Mr. Block, 35 and a lawyer by training, is surrounded by an air of mystery. On Wednesday, interviewed on a mobile phone with a Los Angeles area code, he didn’t disclose his location and suggested his safety could be in jeopardy. “It’s a little bit of an alternate reality,” said Mr. Block. “It’s not the easiest way to make a living.”
Mr. Block splits his time between North America and Asia, doesn’t have an office – working with just an Apple computer and his BlackBerry – and is the only employee of Muddy Waters, the research firm he started last year. He has issued a series of reports alleging fraud at companies working in China, several of which seem to have been prescient.
“I’m happy to stand in my corner of the financial world and provide a counterweight,” Mr. Block said. “I don’t want to pretend to be Goldman Sachs. We are Muddy Waters. If we are the shock jocks of the investment world” – echoing a phrase levelled at him by Sino-Forest – “then so be it.”
Interviews with several sources indicate that U.S.-based hedge funds were circling the company and trying to build up short positions well ahead of the Muddy Waters report – though no one said it was specifically because they knew Mr. Block was preparing to publish.
Bill Majcher, a former RCMP officer who specialized in securities crime and now works in Hong Kong at the investment arm of Chinese conglomerate Sunwah Group, said he was approached several weeks ago by representatives of U.S. hedge funds looking to profit from alleged discrepancies between Sino-Forest’s public disclosures in North America and records with Chinese authorities.
“I got invited to participate,” said Mr. Majcher. He declined to get involved in the so-called “bear attack” on Sino-Forest.
“There has to be as much scrutiny into Muddy Waters and market manipulation as Sino-Forest,” Mr. Majcher said.

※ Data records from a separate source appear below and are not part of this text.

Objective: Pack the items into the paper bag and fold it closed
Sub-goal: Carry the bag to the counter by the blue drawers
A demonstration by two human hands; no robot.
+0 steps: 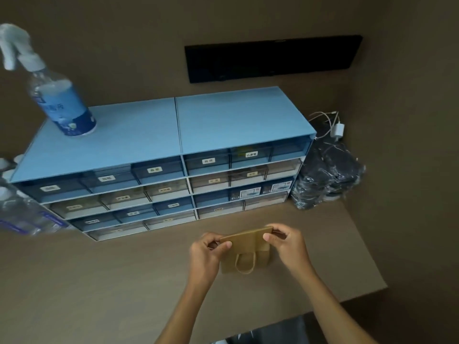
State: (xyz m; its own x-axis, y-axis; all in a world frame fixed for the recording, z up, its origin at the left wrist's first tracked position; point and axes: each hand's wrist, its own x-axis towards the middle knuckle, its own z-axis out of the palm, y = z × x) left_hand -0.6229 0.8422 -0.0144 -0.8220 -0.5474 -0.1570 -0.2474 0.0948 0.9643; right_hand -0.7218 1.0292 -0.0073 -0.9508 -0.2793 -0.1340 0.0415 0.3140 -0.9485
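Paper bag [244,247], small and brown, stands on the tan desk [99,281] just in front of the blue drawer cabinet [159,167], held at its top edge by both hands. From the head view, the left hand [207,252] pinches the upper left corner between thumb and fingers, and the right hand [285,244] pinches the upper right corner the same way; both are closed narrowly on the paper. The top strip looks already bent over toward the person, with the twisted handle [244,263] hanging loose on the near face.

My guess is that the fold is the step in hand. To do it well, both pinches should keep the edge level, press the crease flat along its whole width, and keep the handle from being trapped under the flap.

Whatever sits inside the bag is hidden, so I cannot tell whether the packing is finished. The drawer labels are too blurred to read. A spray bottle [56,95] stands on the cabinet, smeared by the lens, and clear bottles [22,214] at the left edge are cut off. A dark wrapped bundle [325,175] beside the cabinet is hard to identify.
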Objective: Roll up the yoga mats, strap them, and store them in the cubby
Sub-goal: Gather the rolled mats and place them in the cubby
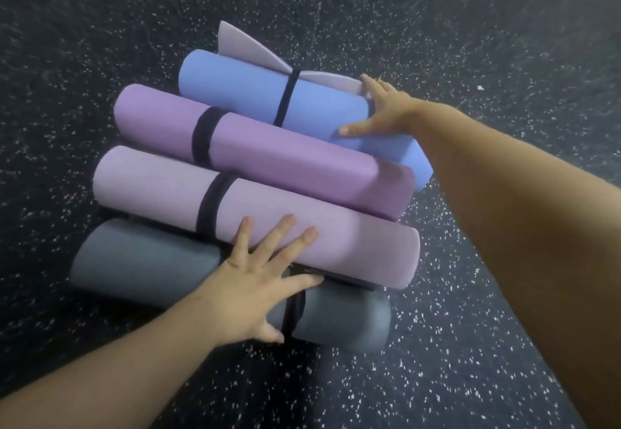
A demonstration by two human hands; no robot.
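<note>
Several rolled yoga mats lie side by side on the floor, each bound with a dark strap. Nearest me is a grey mat point(134, 260), then a pale pink mat point(302, 227), a purple mat point(268, 149) and a blue mat point(235, 89). Behind the blue one a loose lilac mat edge point(235, 42) sticks up. My left hand point(258, 281) lies with spread fingers across the grey and pale pink mats, beside their straps. My right hand point(379, 109) reaches over the right part of the blue mat, thumb on its front and fingers on its far side.
The floor point(470, 361) is black rubber flecked with white, and it surrounds the mats on every side. A small pale scrap point(480, 87) lies on it to the right. No cubby is in view.
</note>
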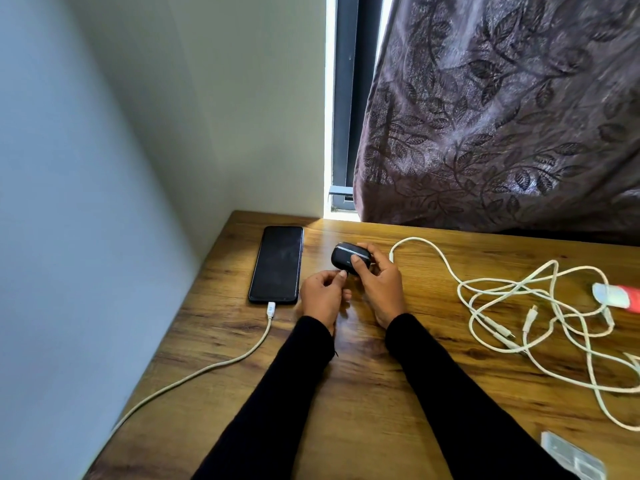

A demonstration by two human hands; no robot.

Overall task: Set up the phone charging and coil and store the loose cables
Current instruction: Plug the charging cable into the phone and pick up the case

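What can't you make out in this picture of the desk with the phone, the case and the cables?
- Phone cable: head view, far end runs off the table edge; plug unseen.
- Left hand: curled fingers hide whatever it pinches.
- Clear box: cut by bottom edge.
- Red item: cut by right edge, blurred.
- Phone screen: dark, charging unknown.

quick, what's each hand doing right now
Left hand: fingers curled, fingertips pinched beside the case; what it pinches cannot be told.
Right hand: grips the black earbud case.

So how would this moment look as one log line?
phone: plugged in | right hand: grips black case | left hand: pinching at case | cables: tangled
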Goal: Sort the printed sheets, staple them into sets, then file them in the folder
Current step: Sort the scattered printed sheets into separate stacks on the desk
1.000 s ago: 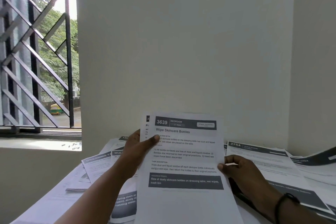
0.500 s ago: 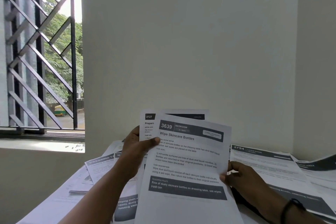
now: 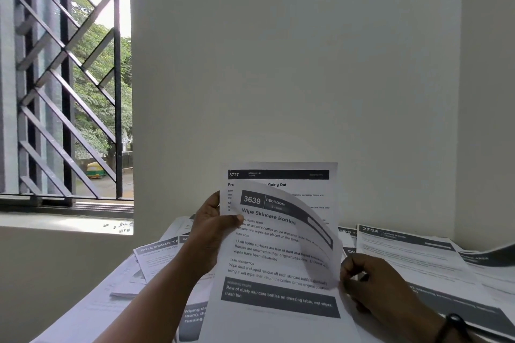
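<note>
My left hand [image 3: 207,234] grips the held sheets' left edge, thumb on sheet 3639 [image 3: 267,267], while my right hand [image 3: 373,284] pinches its curled right edge, baring sheet 3727 [image 3: 295,175] behind.

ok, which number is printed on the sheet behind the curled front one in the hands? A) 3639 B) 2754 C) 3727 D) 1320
C: the back sheet held by the left hand reads 3727 in its header bar, above the front sheet marked 3639, whose edge the right hand pinches; 2754 is on a sheet on the table.
</note>
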### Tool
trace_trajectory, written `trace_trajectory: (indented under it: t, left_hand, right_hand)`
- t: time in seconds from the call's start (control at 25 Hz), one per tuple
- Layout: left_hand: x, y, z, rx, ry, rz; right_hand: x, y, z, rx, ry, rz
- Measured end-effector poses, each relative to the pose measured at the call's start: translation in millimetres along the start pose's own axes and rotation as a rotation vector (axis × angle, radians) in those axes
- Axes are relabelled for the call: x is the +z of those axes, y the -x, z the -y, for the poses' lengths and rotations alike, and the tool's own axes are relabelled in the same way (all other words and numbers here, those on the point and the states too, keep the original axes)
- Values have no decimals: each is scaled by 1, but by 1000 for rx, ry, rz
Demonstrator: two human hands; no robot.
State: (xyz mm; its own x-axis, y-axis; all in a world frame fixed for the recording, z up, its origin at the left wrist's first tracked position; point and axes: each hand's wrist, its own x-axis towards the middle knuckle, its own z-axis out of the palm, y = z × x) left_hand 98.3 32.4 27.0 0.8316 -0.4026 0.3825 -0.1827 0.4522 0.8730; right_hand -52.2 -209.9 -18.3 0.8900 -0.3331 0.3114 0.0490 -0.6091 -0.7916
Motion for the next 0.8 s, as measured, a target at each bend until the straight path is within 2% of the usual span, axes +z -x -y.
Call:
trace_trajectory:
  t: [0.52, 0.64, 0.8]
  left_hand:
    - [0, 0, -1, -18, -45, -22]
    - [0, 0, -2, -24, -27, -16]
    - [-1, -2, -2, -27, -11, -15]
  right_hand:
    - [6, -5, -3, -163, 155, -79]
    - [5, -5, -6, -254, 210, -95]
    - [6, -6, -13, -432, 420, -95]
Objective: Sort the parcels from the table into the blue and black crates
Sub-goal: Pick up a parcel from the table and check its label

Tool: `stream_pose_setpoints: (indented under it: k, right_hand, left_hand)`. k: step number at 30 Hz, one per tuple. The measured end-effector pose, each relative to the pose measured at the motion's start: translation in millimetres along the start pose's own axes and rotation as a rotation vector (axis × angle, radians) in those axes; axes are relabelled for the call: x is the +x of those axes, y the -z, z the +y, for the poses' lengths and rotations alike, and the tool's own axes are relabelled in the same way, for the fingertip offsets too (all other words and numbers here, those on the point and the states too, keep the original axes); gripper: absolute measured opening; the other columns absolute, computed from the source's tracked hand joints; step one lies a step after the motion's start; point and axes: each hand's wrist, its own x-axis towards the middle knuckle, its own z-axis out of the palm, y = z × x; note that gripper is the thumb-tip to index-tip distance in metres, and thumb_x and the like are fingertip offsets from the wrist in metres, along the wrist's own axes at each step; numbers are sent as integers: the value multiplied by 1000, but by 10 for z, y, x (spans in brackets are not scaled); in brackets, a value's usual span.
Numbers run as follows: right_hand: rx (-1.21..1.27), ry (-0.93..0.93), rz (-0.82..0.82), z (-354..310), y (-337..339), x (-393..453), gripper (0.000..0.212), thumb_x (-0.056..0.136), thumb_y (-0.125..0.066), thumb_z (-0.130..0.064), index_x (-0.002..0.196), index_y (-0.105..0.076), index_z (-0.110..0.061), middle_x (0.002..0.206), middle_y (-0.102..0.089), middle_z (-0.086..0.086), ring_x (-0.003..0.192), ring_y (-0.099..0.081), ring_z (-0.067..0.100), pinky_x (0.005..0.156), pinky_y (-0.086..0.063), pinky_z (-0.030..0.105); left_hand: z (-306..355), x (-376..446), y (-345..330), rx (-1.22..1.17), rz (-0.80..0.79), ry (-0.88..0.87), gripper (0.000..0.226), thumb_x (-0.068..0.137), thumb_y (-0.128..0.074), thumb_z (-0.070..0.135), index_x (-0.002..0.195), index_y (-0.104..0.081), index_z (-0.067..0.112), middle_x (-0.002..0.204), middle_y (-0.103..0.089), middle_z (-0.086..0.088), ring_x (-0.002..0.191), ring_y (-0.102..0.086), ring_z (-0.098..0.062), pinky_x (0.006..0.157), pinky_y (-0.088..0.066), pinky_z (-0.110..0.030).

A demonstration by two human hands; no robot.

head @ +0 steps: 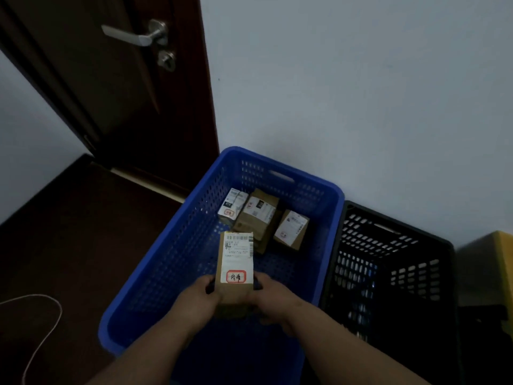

Mr. Block said the researchers he hired to help compile his report indicated there were signs that other people were independently investigating Sino-Forest. “There were funds out there doing their own work, believe me,” said Mr. Block.
Large Sino-Forest investors told the company at its annual meeting on May 30 that hedge funds had been calling to ask to borrow stock, a source close to the company said. In order to short a stock, one must borrow shares from a current investor, sell them and hope to buy them back at a lower price, to make money and to return them to the original investor.
Sino-Forest has also complained Mr. Block didn’t contact the company before he issued his report. In the course of Muddy Waters’ research, Mr. Block has said he spoke to the company once, for two hours, with investor relations manager Louisa Wong. Ms. Wong said she had never spoken with him and Mr. Block on Wednesday admitted he didn’t identify himself as Carson Block from Muddy Waters.
David Horsley, Sino-Forest chief financial officer, said Mr. Block and other short sellers are using unsubstantiated allegations to exploit a growing skepticism regarding Chinese companies by North American investors.
“He was very opportunistic, in terms of a market that was already shaky about Chinese companies given some of the other research he has put out there,” Mr. Horsley said in an interview on Tuesday. “His timing was probably such that it was enough to push that market over the edge and he chose Sino-Forest. It’s more a reflection of the sentiment that was in the market as opposed to any of the specific allegations against Sino-Forest.”